Periodontitis, Microbiomes and their Role in Alzheimer's Disease

Abstract

As far back as the eighteenth and early nineteenth centuries, microbial infections were responsible for vast numbers of deaths. The trend reversed with the introduction of antibiotics coinciding with longer life. Increased life expectancy however, accompanied the emergence of age related chronic inflammatory states including the sporadic form of Alzheimer's disease (AD). Taken together, the true challenge of retaining health into later years of life now appears to lie in delaying and/or preventing the progression of chronic inflammatory diseases, through identifying and influencing modifiable risk factors. Diverse pathogens, including periodontal bacteria have been associated with AD brains. Amyloid-beta (Aβ) hallmark protein of AD may be a consequence of infection, called upon due to its antimicrobial properties. Up to this moment in time, a lack of understanding and knowledge of a microbiome associated with AD brain has ensured that the role pathogens may play in this neurodegenerative disease remains unresolved. The oral microbiome embraces a range of diverse bacterial phylotypes, which especially in vulnerable individuals, will excite and perpetuate a range of inflammatory conditions, to a wide range of extra-oral body tissues and organs specific to their developing pathophysiology, including the brain. This offers the tantalizing opportunity that by controlling the oral-specific microbiome; clinicians may treat or prevent a range of chronic inflammatory diseases orally. Evolution has equipped the human host to combat infection/disease by providing an immune system, but Porphyromonas gingivalis and selective spirochetes, have developed immune avoidance strategies threatening the host-microbe homeostasis. It is clear from longitudinal monitoring of patients that chronic periodontitis contributes to declining cognition. The aim here is to discuss the contribution from opportunistic pathogens of the periodontal microbiome, and highlight the challenges, the host faces, when dealing with unresolvable oral infections that may lead to clinical manifestations that are characteristic for AD.

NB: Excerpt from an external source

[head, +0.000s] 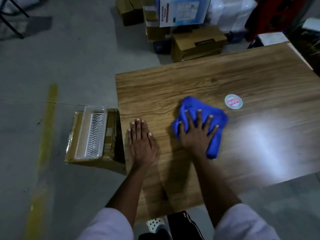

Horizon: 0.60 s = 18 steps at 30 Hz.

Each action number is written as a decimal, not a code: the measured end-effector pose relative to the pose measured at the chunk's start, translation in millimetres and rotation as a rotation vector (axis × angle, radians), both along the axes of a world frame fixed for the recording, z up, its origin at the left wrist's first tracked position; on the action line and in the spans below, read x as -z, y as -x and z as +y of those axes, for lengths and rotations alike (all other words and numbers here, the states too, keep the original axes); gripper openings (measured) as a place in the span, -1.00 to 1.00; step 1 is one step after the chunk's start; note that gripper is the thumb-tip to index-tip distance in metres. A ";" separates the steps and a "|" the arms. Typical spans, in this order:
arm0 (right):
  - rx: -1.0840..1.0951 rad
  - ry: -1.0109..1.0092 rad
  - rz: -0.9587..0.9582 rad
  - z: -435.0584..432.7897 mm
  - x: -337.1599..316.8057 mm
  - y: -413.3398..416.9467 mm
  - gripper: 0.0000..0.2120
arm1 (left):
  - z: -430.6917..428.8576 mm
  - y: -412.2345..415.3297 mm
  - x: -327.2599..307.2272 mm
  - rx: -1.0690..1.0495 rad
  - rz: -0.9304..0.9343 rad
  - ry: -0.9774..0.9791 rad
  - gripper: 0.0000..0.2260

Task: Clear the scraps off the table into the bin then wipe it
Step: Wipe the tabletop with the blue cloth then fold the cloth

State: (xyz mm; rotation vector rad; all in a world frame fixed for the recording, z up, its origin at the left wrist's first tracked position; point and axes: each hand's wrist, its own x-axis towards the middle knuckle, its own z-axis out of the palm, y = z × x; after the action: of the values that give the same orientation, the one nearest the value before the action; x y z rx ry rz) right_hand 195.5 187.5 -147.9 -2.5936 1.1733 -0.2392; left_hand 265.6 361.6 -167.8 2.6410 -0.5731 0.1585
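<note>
My right hand (197, 132) presses flat, fingers spread, on a crumpled blue cloth (217, 118) near the middle of the wooden table (225, 80). My left hand (141, 137) lies flat on the bare wood close to the table's left edge, fingers straight and together. A round white sticker with pink print (233, 101) sits on the tabletop just right of the cloth. On the floor beside the table's left edge stands an open cardboard box (110, 135) holding a white plastic tray (91, 132). No loose scraps show on the tabletop.
Stacked cardboard boxes (197, 43) and a white and blue carton (181, 11) crowd the floor behind the table. A yellow line (46, 122) runs along the grey concrete floor at left. A bright glare patch (259, 141) lies on the table's right side.
</note>
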 end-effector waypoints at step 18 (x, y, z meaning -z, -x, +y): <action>-0.018 -0.002 0.050 2.6 1.6 48.8 -0.43 | 11.3 22.7 3.1 -0.006 -0.003 -0.053 -0.46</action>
State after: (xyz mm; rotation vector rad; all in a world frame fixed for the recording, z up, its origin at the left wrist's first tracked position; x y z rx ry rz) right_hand 146.7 190.2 -149.5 -2.6214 1.1650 -0.1707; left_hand 242.9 372.9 -171.0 2.6946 -0.5783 0.1504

Keywords: Alzheimer’s disease; functional amyloids; infections; microbiomes; periodontitis.

Figure 1

Schematic illustrating the macroscopic features relating to shrinkage (wider sulci, compared with non-Alzheimer’s disease (AD) brain), unique to the AD brain, which equates to inflammatory condition. The pathogens disrupt the epithelial cell-to-cell proteins of the gingivae through their proteases. The epithelial/endothelial barriers of capillaries disrupted for effective bacteremia to take place. The olfactory nerve pathways exploited to evade immune recognition. Environmental factors are the inflammophilic microbes with potential to subvert hosts immune defenses that also contribute to common inflammatory activities/pathways (p’ways) as well as contributing to proteostasis. At this stage the brain’s resilience is markedly compromised and the blood-brain barrier (BBB) is becoming defective. The endotoxin intolerance/further inflammation tip the brain into disease.